As we’ve learned throughout Algae101, microalgae are a natural part of healthy aquatic environments and will almost always be present in small ways– either in the form of spores or by catching rides on incoming tank mates! Microalgae will wait patiently for favorable conditions that open doors to their explosive expression. While we may not be able to completely eliminate algae from our aquariums, we are able to regulate and control their outbursts from taking place.
Now, there are many ways to deal with algae in your tank, but some are far more risky than others. Today, we’re talking about particularly risky methods that we at Green Water Labs have been working hard to dramatically shift: chemical algaecides. While our team works with plants to form a nature-based Algae Control, conventional algaecides are packed full of carcinogens, synthetic chemicals, and other harsh chemistries that affect a wide range of organisms and accumulate in the environment.
Before diving in, here are 3 main reasons why conventional pesticides are inferior to plant based, bio-pesticides:
- Less effective: they require higher dosing which affects non-target organisms, and can cause further issues down the line
- Accumulate in the environment: these chemicals don’t biodegrade easily, leading to contamination of drinking water and accumulation in animals
- Synthesized from Petroleum Feedstocks: these pesticides don’t use natural feedstocks and don’t support circular, renewable economies for people and the planet
Now, lets break this down.
Conventional algaecides utilize intense chemicals that work to kill algae living in your tank. These approaches tend to be seen as a last resort in the aquarium world because of their high levels of risk and impact to your tank community. Even if you do proceed, it cannot be performed too many times. This is how serious they can impact your plants, fish, and invertebrates.
Today, chemical algaecides commonly come as ammonium salts, copper, or a combination of the two enhanced with surfactants. Ammonium based algaecides can be difficult to dose– causing disruptions to your tank's natural nitrogen cycle and leading to toxic levels of ammonia. Copper on the other hand is a metal necessary for living organisms in small doses, but when used in the recommended dosing required to kill algae, it becomes toxic to bacteria, crustaceans, and even fish. Surfactants are another broad class of chemicals that assist with solubility, stability, and delivery of active ingredients like bleach, chlorine, and ammonia. In some cases, surfactants may not pose threats to your aquarium, but can break down into toxic chemicals that lead to long term problems hard to pinpoint. Not to mention, surfactant manufacturers often openly state that their algaecides are toxic to fish, so it’s fairly clear why these strategies are a last resort option for fish keepers.
Brief History & Discussion on Triazine Algaecides
While that was a brief overview of “state of the art” algaecides offered today, unfortunately the history of aquatic algaecide development is not so pretty with other intense chemicals like triazine herbicides that have grown into large players in the pesticide industry.

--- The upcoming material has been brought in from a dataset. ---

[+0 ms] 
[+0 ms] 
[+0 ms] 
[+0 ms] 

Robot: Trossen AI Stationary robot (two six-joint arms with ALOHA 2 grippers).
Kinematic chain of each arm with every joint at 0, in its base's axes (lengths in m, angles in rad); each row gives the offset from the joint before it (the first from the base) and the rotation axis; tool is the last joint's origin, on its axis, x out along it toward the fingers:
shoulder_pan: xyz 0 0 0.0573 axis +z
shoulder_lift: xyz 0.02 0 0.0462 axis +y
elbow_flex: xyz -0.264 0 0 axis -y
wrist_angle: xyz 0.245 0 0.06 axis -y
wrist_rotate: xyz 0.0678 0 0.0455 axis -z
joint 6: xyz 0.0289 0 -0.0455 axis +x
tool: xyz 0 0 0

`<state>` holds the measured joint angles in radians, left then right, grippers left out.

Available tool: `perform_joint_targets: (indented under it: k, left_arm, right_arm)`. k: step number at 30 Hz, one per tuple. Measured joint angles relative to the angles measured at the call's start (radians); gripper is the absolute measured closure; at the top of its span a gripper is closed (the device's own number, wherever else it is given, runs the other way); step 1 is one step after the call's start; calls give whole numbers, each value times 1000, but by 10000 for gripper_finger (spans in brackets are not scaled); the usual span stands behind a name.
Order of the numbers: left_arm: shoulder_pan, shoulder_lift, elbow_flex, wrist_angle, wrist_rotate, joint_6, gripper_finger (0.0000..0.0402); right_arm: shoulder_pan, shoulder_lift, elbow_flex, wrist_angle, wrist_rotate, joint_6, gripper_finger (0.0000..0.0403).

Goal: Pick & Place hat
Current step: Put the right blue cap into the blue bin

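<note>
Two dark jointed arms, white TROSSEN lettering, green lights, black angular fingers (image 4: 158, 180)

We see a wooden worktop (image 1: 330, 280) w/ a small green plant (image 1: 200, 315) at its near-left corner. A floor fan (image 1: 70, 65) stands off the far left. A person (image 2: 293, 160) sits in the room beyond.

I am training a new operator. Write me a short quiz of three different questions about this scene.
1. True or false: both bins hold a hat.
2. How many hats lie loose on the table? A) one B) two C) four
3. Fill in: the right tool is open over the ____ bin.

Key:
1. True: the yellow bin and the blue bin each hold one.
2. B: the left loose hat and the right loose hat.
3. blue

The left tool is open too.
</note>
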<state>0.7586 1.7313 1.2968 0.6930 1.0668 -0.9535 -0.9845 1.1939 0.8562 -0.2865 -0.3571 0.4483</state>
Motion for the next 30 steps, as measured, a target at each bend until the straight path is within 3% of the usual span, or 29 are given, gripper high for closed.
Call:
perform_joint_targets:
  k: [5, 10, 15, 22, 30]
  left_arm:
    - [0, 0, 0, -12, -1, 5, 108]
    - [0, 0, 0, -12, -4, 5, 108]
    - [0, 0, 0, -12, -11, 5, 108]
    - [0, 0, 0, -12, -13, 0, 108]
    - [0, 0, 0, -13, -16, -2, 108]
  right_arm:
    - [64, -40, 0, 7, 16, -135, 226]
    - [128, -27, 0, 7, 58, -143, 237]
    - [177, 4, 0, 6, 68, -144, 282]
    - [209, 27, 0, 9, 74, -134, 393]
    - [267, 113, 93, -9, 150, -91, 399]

A chemical in the triazine family known as simazine came out in the late 50s as an aquatic herbicide that people would use in lakes and ponds for algae control. Studies in the 60s showed simazine effective at controlling algae and some aquatic plants with “no apparent harm” to fish, but we all know how much we have learned since the 60s. Since, we now understand that these chemical algaecides in aquariums can kill or thwart growth in your plants and critters, while posing risks to success of egg hatch and fry growth. Not to mention the hassle of needing to quarantine your fish during the treatment process. By then, is all this effort even worth it?
Like other triazine pesticides, simazine is sparingly soluble in water, yet quite so in the fatty tissue of animals. This makes successful delivery of the active ingredient difficult and increases the likelihood that portions of pesticide not taken up by plants or algae will persist in water sources. This is particularly troublesome because animals, including humans, that drink the tainted water end up accumulating simazine in their fat cells which leads to further health complications. Though, plenty of large scale agricultural pesticides also end up in aquatic environments due to run off and accumulate in food chains with health impacts. Ironically, such excess nutrient pollution can also fuel algae blooms in water bodies which have increasingly been turning toxic as they pop-up around the globe due to excess nutrients, chemicals, and warmer temperatures in water bodies.
All in all, conventional chemical algaecides are sketchy and problematic for numerous reasons.
Where We Stand: From Synthetic Chemicals to Plant-Based Wisdom
What’s most shocking about all of this? Well, here we are in the 21st century with more knowledge than ever to deploy nature-based solutions! We don’t need to look back towards harsh chemicals and synthetics as answers to our problems.
This is exactly what our team at Green Water Labs has been working hard to re-direct, and we’re proud to say that we’ve created a plant-based alternative to conventional algaecides with our nature based Algae Control that clears and regulates algae in your tank. With just small weekly dosings, your tank will remain stable and algae-free to prevent future outbreaks, while keeping the whole tank community happy and healthy!
As always – keep it natural and keep it fun!